9 June 2017

Sending Node.js readable streams to core.async channels respecting backpressure

  1. The naive solution
  2. Applying backpressure on readable streams
  3. Test code

The naive solution

The simplest solution (also suggested by Stack Overflow) is the following:

(defn put-stream-unsafe! [rs ch]
  (.on rs "data" #(async/put! ch %))
  (.on rs "end" #(async/close! ch)))

The function put-stream-unsafe! takes a Node.js stream.Readable instance as rs and a core.async channel as ch and puts the data chunks read onto the channel.

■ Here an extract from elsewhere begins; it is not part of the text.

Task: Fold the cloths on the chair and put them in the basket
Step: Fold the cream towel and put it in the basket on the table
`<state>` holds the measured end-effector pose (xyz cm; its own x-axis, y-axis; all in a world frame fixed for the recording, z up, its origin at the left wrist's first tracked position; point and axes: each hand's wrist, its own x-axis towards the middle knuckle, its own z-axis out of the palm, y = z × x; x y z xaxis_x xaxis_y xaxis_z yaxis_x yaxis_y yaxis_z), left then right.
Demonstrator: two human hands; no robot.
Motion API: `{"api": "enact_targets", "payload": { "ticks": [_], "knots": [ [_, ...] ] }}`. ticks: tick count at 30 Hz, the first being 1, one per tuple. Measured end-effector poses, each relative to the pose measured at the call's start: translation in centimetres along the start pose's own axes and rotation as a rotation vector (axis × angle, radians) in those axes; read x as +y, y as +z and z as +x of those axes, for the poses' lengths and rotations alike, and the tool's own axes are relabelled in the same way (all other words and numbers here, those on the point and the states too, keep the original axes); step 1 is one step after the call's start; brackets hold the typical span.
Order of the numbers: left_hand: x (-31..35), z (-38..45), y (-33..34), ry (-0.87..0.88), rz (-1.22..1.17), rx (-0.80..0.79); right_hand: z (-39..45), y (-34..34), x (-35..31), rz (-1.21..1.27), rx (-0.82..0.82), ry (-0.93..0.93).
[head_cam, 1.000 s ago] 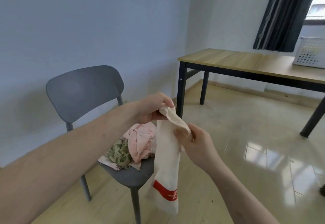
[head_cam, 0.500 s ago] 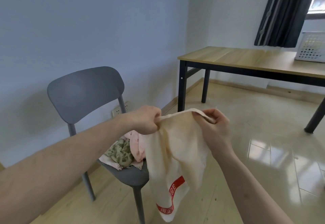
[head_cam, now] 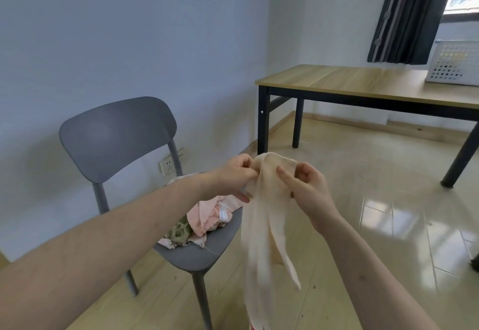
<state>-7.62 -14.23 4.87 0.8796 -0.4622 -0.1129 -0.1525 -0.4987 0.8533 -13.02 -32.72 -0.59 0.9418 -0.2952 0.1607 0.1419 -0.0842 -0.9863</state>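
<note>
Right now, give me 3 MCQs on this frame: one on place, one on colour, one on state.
1. Where is the white basket?
A. on the wooden table
B. on the chair seat
C. on the floor

2. What colour is the chair?
A. red
B. grey
C. white

3. How is the cream cloth held?
A. lying flat on the table
B. folded in the basket
C. hanging from both hands

Key: 1 A, it stands on the far end of the table. 2 B, backrest and seat are grey. 3 C, the left hand and right hand pinch its top edge while it hangs.

both hands (head_cam: 272, 182) raised, fingers curled
</note>
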Motion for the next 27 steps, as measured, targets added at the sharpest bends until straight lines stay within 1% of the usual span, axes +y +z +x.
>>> {"api": "enact_targets", "payload": {
  "ticks": [4,7,8,10,12,13,14,16,17,19,21,23,25,27],
  "knots": [
    [1.3,0.6,-0.5,-0.045,-0.151,0.143,-0.5,-0.2,1.6,-0.209,-0.256,0.143],
    [1.9,0.7,-1.4,-0.08,-0.31,0.197,-0.8,-0.5,2.4,-0.282,-0.457,0.209],
    [2.0,0.6,-1.6,-0.094,-0.35,0.198,-0.8,-0.6,2.7,-0.302,-0.491,0.208],
    [2.1,0.2,-2.0,-0.107,-0.386,0.154,-0.8,-0.4,3.5,-0.363,-0.475,0.176],
    [2.1,-0.3,-2.4,-0.087,-0.325,0.063,-0.5,-0.4,4.0,-0.402,-0.409,0.144],
    [2.1,-0.7,-2.6,-0.057,-0.213,0.028,-0.4,-0.4,4.0,-0.384,-0.382,0.137],
    [2.2,-1.1,-2.8,-0.025,-0.052,0.016,-0.2,-0.4,4.0,-0.359,-0.354,0.124],
    [2.1,-1.7,-3.2,0.014,0.259,0.041,0.0,-0.3,3.7,-0.31,-0.289,0.09],
    [2.0,-1.8,-3.4,0.017,0.355,0.06,0.1,-0.4,3.6,-0.292,-0.256,0.075],
    [1.8,-1.8,-3.9,0.029,0.447,0.126,0.1,-0.4,3.2,-0.248,-0.202,0.058],
    [2.1,-2.0,-4.7,0.043,0.437,0.21,0.2,-0.5,3.0,-0.216,-0.161,0.056],
    [2.8,-2.5,-5.6,0.073,0.381,0.233,0.1,-0.7,2.3,-0.242,-0.154,0.085],
    [3.8,-3.3,-6.5,0.118,0.328,0.245,-0.2,-0.9,1.3,-0.343,-0.191,0.075],
    [4.8,-3.7,-7.3,0.128,0.224,0.281,-0.5,-1.1,0.2,-0.463,-0.244,0.012]
  ]
}}
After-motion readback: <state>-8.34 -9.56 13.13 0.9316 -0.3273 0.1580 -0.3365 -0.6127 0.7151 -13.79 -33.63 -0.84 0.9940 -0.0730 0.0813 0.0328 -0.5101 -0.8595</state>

This works most of the time, except when the producer of the readable stream is faster than the consumer of the channel. This is what happens in such a situation:

Error: Assert failed: No more than 1024 pending puts are allowed on a single channel. Consider using a windowed buffer.
(< (.-length puts) impl/MAX-QUEUE-SIZE)

The error says that we are trying to make the 1025th put on the channel without the channel being read. We also get the advice to use a windowed buffer on the channel, but this is only a solution if we don't mind losing data. If we do mind losing data, then we have to tell the producer to slow down enough so that the consumer can keep up. One way a consumer can inform the producer that it has to slow down is to apply backpressure.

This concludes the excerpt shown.